## THE TASK
Scan the records below. Report the number of lines containing the word "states", and nothing more.

## MATERIAL FOR THIS EXERCISE
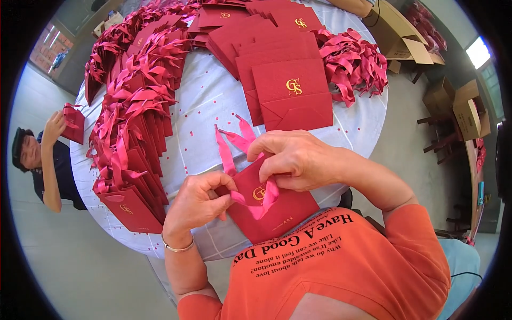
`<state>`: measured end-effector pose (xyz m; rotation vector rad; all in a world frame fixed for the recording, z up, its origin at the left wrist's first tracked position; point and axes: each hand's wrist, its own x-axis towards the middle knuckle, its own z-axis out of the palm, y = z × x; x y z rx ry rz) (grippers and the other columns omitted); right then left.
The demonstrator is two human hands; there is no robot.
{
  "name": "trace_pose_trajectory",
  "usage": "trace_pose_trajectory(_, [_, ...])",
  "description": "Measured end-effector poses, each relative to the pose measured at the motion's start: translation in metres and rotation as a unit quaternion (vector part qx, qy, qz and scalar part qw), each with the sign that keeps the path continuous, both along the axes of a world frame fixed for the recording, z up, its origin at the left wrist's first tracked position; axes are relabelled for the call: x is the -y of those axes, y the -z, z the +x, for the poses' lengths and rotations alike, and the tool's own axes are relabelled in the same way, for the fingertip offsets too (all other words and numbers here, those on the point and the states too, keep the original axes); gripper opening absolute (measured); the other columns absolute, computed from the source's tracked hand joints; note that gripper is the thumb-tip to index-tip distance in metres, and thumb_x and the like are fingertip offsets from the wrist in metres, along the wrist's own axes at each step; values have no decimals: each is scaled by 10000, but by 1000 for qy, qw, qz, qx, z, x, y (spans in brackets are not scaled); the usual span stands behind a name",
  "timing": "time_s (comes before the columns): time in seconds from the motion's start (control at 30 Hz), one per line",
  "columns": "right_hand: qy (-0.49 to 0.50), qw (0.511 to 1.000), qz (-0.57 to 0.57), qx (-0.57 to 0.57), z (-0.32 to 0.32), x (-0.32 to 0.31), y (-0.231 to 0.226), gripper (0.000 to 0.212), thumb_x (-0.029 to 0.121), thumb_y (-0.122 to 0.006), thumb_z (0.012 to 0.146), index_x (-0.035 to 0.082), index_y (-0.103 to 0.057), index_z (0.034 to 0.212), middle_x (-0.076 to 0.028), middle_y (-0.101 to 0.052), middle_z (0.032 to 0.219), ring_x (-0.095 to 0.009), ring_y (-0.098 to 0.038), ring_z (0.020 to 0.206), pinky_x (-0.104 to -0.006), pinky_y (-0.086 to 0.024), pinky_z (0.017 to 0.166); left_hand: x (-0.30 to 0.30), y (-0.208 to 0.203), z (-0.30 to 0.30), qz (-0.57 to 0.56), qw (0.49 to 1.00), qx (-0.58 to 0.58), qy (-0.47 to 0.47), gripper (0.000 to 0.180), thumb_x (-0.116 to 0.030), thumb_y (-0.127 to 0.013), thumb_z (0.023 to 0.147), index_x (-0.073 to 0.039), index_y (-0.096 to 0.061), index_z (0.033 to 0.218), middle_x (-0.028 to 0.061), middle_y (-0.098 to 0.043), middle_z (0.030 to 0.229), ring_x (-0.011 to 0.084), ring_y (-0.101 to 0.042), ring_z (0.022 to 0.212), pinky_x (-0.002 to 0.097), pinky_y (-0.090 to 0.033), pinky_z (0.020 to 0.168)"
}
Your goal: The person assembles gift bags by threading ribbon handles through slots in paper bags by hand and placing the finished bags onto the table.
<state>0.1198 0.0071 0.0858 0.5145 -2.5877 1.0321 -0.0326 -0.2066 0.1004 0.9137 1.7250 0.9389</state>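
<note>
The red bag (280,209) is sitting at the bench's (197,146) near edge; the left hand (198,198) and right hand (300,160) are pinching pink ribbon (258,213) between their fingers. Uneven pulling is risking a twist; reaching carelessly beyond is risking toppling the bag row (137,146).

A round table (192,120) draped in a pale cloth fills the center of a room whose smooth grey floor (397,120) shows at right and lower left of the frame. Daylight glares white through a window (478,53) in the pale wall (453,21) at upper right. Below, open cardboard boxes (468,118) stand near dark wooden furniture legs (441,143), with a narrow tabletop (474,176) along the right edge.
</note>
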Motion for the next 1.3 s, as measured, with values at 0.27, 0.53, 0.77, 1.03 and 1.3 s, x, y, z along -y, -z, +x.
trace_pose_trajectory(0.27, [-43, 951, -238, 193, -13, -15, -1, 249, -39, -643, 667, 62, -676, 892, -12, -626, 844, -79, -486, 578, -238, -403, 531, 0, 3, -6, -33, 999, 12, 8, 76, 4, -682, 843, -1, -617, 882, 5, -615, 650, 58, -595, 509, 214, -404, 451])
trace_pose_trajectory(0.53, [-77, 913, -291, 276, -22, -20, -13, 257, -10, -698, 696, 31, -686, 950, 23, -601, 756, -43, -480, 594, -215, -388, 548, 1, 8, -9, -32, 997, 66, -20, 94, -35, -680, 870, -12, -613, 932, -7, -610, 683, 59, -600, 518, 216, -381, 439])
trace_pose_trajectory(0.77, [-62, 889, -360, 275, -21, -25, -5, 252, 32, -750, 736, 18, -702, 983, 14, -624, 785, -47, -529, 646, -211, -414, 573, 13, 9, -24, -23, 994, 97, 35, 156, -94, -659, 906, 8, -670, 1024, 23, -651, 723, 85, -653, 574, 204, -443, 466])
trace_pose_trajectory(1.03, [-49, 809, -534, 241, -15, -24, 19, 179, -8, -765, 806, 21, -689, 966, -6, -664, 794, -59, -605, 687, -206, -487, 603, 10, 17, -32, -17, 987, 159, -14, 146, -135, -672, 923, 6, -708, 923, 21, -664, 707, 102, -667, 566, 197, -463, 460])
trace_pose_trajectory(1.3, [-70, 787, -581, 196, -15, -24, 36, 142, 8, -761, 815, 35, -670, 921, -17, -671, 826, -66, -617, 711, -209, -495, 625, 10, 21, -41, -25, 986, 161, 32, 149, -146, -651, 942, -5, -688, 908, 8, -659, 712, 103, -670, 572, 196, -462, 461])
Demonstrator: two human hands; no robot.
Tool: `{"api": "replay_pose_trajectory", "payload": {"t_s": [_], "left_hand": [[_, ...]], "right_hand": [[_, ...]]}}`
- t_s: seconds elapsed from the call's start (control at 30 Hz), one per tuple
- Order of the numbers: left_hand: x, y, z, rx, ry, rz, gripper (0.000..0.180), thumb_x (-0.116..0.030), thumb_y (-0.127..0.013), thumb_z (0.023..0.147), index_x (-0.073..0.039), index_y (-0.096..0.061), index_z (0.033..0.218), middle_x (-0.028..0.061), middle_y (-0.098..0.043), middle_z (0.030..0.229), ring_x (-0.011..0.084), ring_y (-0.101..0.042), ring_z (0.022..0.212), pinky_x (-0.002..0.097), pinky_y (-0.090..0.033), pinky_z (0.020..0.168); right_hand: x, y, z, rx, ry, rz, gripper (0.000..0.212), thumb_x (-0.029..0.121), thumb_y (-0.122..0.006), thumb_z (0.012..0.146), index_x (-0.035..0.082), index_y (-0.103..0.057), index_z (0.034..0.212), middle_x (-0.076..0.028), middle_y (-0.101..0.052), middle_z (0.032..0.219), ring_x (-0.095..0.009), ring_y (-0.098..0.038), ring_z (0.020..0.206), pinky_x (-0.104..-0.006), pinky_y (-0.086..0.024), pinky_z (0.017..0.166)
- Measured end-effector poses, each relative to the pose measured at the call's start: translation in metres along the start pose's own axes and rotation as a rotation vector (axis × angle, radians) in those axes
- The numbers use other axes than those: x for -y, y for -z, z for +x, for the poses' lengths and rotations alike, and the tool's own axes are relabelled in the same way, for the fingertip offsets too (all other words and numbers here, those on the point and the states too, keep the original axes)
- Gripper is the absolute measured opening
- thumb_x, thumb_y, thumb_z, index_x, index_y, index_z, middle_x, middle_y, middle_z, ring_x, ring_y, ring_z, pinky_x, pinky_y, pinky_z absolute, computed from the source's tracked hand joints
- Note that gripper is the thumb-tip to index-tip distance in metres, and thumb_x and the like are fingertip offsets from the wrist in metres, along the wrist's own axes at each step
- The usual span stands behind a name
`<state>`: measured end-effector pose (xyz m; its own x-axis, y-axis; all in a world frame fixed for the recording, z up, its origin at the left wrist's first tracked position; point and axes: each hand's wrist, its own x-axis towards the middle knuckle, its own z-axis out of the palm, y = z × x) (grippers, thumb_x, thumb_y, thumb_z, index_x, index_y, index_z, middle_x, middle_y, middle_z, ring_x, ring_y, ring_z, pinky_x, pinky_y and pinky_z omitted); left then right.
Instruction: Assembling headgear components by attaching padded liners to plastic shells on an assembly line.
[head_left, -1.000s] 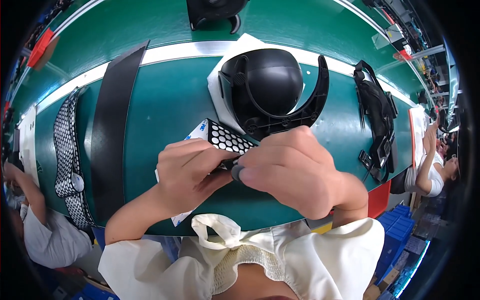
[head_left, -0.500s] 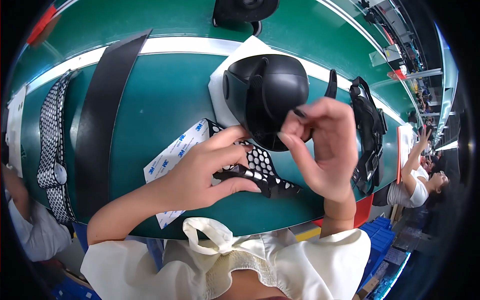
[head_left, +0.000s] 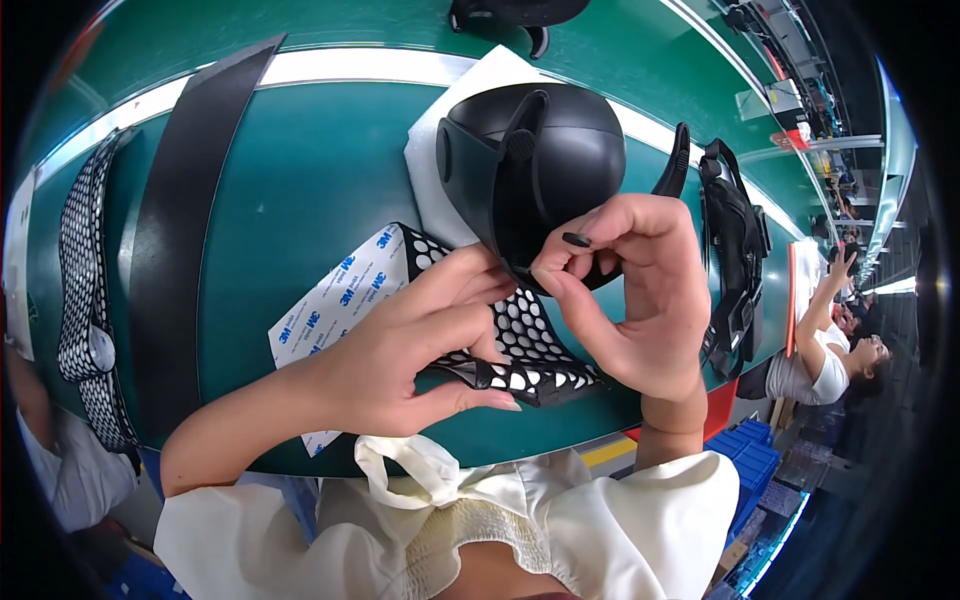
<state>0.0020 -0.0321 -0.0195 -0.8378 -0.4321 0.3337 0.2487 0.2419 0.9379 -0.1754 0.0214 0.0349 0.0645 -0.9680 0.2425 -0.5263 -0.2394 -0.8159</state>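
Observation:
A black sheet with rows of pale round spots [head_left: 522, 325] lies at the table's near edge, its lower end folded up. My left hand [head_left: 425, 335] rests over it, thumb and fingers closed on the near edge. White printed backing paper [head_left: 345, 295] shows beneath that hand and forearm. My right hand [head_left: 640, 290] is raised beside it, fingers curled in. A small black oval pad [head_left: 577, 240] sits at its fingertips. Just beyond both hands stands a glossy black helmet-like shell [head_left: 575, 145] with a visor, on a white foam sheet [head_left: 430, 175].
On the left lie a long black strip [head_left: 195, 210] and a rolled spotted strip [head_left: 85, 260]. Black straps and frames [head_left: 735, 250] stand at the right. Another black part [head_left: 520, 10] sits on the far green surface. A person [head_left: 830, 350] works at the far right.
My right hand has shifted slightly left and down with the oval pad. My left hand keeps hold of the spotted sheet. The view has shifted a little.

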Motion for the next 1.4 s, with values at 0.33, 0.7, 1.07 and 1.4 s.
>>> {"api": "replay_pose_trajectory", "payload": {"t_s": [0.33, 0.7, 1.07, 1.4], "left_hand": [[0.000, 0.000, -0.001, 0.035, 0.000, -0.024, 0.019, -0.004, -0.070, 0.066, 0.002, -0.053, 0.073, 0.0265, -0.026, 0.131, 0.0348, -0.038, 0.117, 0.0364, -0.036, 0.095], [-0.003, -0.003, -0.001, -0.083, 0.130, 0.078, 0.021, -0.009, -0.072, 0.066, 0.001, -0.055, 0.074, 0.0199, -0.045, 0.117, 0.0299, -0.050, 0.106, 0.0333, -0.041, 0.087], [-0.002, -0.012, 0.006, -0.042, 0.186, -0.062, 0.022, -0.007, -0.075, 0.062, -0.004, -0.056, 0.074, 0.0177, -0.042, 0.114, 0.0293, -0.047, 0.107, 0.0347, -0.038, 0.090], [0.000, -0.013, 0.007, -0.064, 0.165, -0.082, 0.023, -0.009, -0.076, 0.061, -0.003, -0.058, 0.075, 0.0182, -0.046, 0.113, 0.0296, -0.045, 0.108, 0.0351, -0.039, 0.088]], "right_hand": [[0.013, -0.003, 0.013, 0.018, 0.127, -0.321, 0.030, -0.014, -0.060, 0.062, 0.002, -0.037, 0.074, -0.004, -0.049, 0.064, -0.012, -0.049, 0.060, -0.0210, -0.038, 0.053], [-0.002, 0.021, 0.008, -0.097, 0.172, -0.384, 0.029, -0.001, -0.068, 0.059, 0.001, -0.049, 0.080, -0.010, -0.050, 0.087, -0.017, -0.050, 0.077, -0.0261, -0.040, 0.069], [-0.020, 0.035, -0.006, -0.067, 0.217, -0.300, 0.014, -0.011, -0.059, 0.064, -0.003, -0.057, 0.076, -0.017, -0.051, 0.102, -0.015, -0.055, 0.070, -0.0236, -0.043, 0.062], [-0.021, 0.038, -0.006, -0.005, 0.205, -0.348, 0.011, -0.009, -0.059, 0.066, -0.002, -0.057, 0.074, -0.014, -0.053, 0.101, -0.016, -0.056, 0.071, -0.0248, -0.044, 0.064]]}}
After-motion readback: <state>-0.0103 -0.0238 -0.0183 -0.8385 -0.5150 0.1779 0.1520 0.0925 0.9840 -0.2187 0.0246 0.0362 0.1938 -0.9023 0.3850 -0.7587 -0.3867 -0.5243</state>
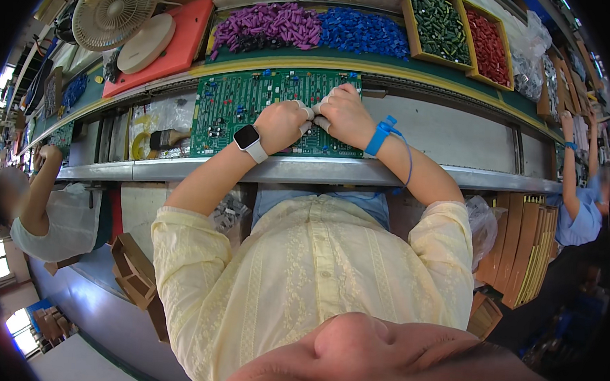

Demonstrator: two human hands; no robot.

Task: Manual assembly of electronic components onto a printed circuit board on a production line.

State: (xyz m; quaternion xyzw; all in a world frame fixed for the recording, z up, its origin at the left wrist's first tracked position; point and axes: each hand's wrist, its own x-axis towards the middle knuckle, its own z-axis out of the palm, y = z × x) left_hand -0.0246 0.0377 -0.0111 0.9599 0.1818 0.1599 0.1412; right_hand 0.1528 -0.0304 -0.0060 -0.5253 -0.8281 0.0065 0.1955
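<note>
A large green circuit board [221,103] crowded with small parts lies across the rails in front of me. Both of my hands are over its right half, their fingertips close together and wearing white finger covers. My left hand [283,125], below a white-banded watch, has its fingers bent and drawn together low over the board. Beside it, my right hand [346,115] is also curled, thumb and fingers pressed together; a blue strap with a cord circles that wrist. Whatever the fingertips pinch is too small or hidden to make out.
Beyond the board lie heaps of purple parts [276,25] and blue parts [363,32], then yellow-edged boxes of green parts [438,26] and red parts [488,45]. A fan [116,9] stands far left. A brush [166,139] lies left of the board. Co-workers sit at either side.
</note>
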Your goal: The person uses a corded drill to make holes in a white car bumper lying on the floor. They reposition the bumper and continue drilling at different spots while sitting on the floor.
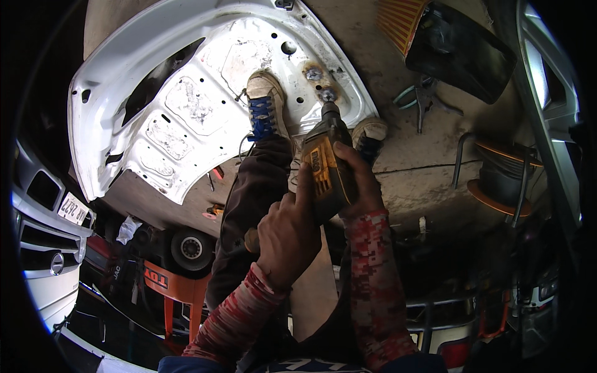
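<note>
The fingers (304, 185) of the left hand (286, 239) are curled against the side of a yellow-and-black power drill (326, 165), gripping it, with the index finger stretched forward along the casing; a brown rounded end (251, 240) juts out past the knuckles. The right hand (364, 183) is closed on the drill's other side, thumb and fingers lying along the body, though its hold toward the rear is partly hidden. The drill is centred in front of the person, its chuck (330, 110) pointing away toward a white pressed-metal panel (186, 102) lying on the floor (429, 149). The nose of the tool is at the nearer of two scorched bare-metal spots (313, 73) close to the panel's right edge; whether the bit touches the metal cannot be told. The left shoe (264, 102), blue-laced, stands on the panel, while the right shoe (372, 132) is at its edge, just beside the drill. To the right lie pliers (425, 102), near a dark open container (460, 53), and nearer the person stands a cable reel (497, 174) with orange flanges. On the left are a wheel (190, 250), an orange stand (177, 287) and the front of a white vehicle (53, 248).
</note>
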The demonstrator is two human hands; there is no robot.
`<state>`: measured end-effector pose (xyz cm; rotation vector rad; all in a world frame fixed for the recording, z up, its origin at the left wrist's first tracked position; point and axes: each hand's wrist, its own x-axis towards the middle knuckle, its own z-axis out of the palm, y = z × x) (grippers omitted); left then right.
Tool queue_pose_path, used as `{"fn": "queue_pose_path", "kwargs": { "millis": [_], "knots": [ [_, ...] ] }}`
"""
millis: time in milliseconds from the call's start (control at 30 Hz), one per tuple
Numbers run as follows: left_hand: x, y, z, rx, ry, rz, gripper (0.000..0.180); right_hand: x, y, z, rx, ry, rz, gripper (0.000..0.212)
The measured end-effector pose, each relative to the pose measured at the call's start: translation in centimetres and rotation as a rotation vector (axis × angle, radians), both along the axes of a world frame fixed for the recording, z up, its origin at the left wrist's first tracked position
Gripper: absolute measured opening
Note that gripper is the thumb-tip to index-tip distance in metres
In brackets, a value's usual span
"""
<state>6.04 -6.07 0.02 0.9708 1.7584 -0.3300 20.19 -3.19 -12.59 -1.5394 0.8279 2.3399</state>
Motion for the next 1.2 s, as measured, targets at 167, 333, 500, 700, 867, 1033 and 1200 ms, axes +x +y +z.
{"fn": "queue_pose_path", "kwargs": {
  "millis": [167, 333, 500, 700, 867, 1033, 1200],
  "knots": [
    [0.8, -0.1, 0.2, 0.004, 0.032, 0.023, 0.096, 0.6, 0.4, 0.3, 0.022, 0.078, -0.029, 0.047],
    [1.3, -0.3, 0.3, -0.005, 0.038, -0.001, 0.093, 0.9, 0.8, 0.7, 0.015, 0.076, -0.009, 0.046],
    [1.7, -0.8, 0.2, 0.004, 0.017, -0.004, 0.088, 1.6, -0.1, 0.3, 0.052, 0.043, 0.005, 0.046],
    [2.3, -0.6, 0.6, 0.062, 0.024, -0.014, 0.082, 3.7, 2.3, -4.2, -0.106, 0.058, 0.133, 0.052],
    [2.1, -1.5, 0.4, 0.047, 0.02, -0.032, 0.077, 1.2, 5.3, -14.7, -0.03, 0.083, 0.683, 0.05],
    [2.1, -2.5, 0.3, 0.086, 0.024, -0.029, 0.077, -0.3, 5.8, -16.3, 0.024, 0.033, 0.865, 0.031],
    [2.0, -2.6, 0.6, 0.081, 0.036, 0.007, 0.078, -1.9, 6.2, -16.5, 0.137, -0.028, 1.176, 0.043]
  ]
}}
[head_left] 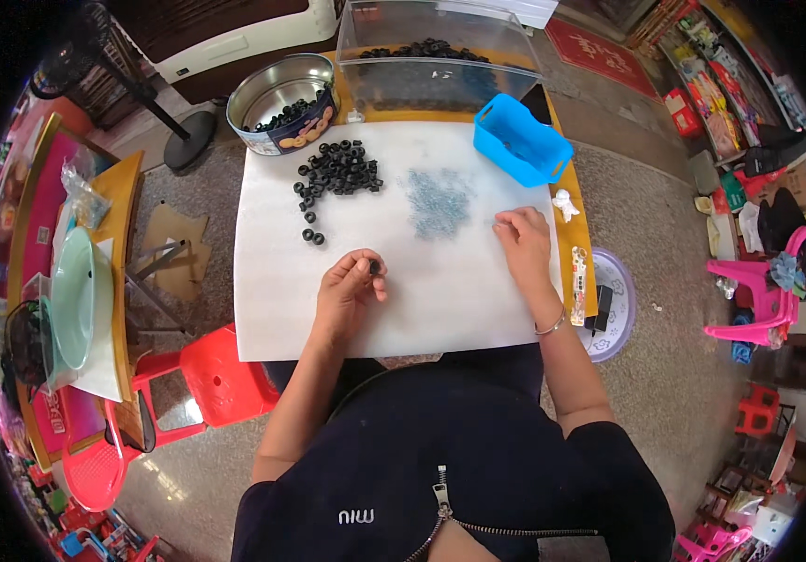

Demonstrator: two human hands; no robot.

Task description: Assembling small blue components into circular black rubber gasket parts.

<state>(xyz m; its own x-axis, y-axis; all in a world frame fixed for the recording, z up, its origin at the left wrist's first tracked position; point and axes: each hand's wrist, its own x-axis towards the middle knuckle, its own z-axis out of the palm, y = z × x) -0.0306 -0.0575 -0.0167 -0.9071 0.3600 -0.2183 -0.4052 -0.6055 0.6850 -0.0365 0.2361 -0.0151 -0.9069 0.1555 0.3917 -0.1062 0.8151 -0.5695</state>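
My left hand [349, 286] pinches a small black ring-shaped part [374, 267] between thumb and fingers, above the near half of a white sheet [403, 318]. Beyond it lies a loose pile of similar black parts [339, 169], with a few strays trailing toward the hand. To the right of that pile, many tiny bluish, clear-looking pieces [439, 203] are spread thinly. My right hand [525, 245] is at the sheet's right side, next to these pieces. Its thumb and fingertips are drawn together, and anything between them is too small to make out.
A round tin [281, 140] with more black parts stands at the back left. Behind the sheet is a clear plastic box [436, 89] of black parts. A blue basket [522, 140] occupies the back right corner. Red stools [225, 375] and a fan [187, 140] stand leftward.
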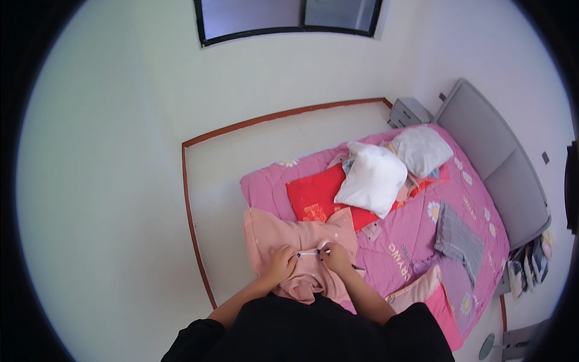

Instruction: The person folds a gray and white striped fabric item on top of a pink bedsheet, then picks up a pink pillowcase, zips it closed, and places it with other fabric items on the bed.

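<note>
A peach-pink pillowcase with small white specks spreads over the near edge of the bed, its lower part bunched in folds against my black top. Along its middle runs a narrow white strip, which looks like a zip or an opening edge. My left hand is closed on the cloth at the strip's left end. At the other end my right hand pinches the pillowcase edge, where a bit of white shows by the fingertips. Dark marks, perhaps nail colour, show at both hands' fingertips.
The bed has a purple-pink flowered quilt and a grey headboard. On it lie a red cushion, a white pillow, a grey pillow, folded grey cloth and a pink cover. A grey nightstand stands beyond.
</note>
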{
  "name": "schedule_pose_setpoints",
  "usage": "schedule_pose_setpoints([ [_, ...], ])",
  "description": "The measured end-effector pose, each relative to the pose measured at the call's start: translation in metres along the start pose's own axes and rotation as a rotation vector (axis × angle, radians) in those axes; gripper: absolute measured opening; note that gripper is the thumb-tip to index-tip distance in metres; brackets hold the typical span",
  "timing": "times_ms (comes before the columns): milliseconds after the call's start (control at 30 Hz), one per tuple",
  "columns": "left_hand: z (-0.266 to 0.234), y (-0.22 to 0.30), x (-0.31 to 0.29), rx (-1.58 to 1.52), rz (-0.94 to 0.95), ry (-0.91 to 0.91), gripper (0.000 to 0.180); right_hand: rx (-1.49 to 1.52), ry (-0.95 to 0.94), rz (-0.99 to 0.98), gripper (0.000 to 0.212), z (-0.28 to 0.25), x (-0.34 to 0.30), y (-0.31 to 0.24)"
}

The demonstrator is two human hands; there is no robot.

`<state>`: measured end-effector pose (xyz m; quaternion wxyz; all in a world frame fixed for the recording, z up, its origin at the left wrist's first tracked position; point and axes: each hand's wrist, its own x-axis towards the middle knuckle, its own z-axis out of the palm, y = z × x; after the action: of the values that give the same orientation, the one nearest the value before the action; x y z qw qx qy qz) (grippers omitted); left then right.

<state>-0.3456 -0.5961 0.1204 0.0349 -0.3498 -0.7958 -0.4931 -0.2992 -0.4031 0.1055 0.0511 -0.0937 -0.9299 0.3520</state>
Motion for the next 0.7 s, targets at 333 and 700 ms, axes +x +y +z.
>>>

## RESPONSE TO THIS TASK
2